Thanksgiving in a Strip Club
by
Bobby Derie

Ferguson was burning. The smell of pumpkin spice lattes was in the air. The Baby-Boomer FM stations were already mixing in Xmas favorites. At 10 AM, Bill wasn’t surprised to see that the parking lot of the Library Lounge was already half full. He picked a shady spot between a palm tree and the dumpster.
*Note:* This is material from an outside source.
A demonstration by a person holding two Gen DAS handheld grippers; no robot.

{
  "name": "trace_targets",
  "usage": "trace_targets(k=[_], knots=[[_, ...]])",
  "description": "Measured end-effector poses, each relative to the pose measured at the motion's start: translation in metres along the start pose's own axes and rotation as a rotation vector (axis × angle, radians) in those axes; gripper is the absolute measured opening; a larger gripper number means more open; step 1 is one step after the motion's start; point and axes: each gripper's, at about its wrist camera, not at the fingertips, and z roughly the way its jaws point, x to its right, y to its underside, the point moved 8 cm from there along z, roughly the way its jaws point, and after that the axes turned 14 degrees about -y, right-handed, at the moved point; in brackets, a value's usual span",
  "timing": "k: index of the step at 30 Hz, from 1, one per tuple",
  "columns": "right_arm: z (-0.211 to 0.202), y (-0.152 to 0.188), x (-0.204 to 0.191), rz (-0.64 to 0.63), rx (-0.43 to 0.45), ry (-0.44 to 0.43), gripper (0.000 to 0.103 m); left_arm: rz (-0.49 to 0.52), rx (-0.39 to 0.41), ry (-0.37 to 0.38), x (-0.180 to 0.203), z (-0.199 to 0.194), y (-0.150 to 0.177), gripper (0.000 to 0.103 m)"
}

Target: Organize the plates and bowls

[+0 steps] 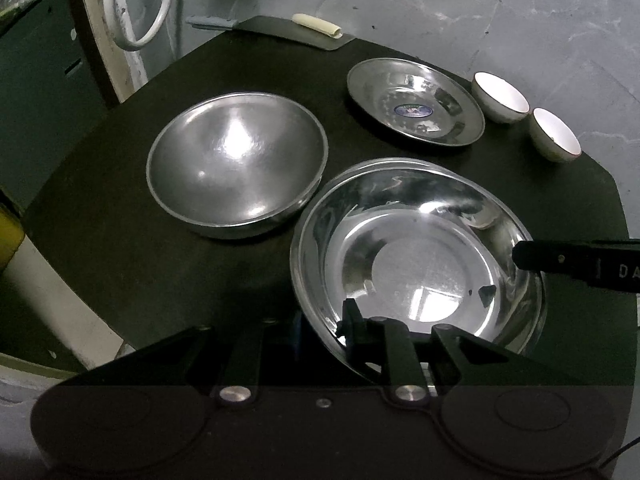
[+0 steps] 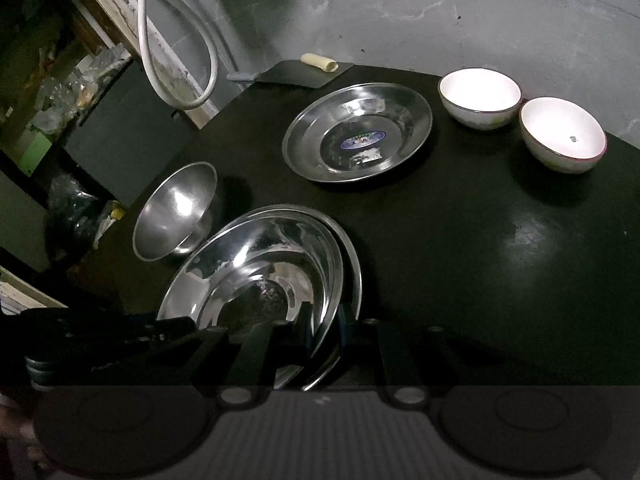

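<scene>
Upper steel dish (image 1: pixel 420 264): front of black table (image 1: pixel 120 240), nested in lower steel dish (image 2: pixel 356 264), seemingly tilted, not seated flat.

Right gripper (image 2: pixel 324 328): closed down tight on the dish rim at the right side. Whether pinching one rim or both: cannot tell.

Left gripper (image 1: pixel 326 332): jaws narrow, straddling the near rim. Whether pads actually press on metal: cannot tell.

Step in hand, judged: settling the upper dish squarely into the lower one. Recommended practice:
- Lower evenly at both sides; avoid letting one edge drop first.
- Confirm rims concentric before letting go.
- Release one side at a time, drawing fingers outward along the rim, not upward, to avoid lifting the dish again.
- Expect polished steel to slide and ring; keep motion slow.

Surroundings, moving outward:
- Deep steel bowl (image 1: pixel 236 168) just beside the stack, to the left in the left wrist view, apart from it.
- Labelled steel plate (image 1: pixel 416 108) further back, alone.
- Two white bowls (image 1: pixel 500 96) (image 1: pixel 556 134) near the far right edge, side by side, close together.
- Cleaver (image 1: pixel 296 32) at the back edge.

Markings:
- Blue oval sticker at centre of labelled plate; text too small to read.
- Letters "DA" on the right gripper's finger, cut off at the left wrist view's edge.
- No other legible writing.
</scene>
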Motion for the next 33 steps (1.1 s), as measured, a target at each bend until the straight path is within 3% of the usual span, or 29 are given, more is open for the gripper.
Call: trace_targets(k=[22, 30, 32, 33], knots=[[0.011, -0.001, -0.001, -0.073, 0.005, 0.087, 0.015, 0.015, -0.036, 0.007, 0.003, 0.011, 0.0, 0.026], [0.011, -0.001, 0.001, -0.063, 0.029, 0.102, 0.022, -0.006, -0.04, 0.002, -0.01, 0.003, 0.002, 0.052], [0.008, 0.0, 0.0, -0.062, 0.043, 0.109, 0.027, -0.013, -0.032, 0.002, -0.014, -0.001, 0.002, 0.072], [0.007, 0.0, -0.001, -0.061, 0.05, 0.111, 0.034, -0.016, -0.027, 0.001, -0.016, -0.003, 0.001, 0.076]])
It was unseasonably cold out, for Florida. The snowbirds still wore t-shirts and shorts; the natives were breaking out their winter gear. Bill split the difference with a jean jacket too heavy for normal wear, but refused to button it up.

Jake had the door, and nodded Bill in; the lights were set for eternal twilight, except for the blazing spot on the stage, but the music was off. A flat-chested young black woman was on stage, a half-dressed librarian doing a slow strip while reading aloud passages from The Way of a Man with a Maid, little black nipples pert as she gave herself a tweak. No one needed a pounding beat at this hour in the morning.

Bill started out his two-drink minimum with a double whiskey and a beer chaser; he could drink it slow and nobody’d pay him any mind. He ended up, looking for a place to sit, sharing a table with Frankenstein - a scarred young veteran of the sands that had been blown up by an IED and stitched back together again; Frank liked to joke that they’d missed a few bits, but the VA picked up the tab, so that was fine. They shook hands awkwardly; Bill was a righty, but Frank was a lefty by elimination.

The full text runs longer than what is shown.